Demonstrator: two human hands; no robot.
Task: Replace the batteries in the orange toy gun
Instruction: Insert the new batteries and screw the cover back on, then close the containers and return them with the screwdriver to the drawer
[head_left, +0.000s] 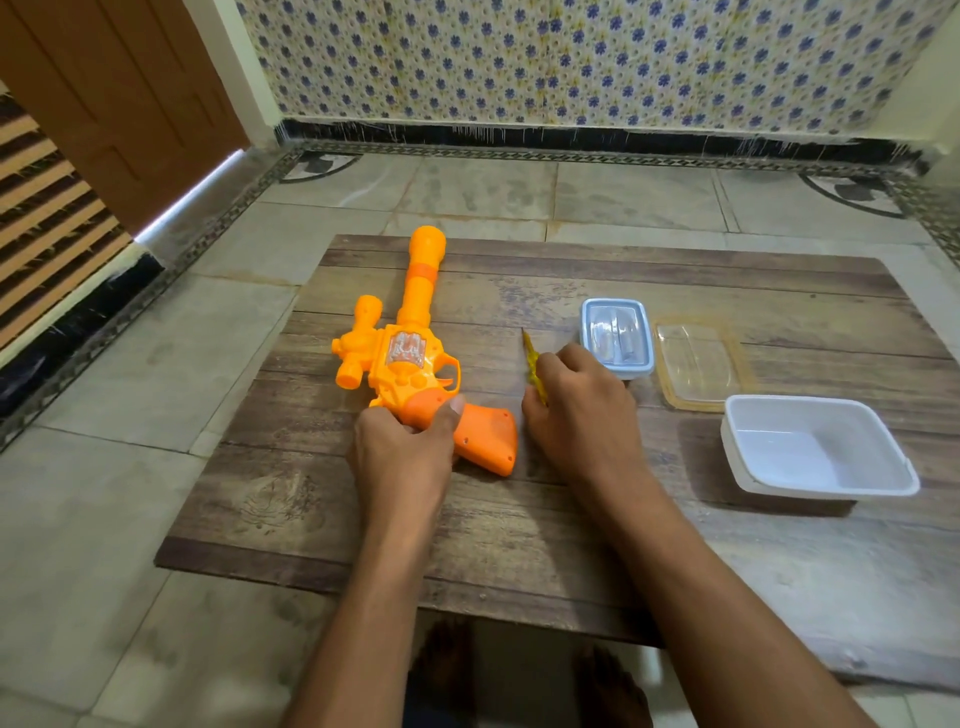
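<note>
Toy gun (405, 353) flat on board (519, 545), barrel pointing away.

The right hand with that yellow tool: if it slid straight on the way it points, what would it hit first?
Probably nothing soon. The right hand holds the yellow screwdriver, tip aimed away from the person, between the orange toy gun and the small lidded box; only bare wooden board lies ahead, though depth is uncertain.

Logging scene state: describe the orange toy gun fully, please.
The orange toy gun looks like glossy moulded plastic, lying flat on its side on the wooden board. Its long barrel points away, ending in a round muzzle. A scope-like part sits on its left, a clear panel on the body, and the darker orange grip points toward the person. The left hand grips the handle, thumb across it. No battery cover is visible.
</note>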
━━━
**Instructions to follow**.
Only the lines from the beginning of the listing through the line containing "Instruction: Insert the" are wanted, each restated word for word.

**Answer space**.
Demonstrator: two human hands; no robot.
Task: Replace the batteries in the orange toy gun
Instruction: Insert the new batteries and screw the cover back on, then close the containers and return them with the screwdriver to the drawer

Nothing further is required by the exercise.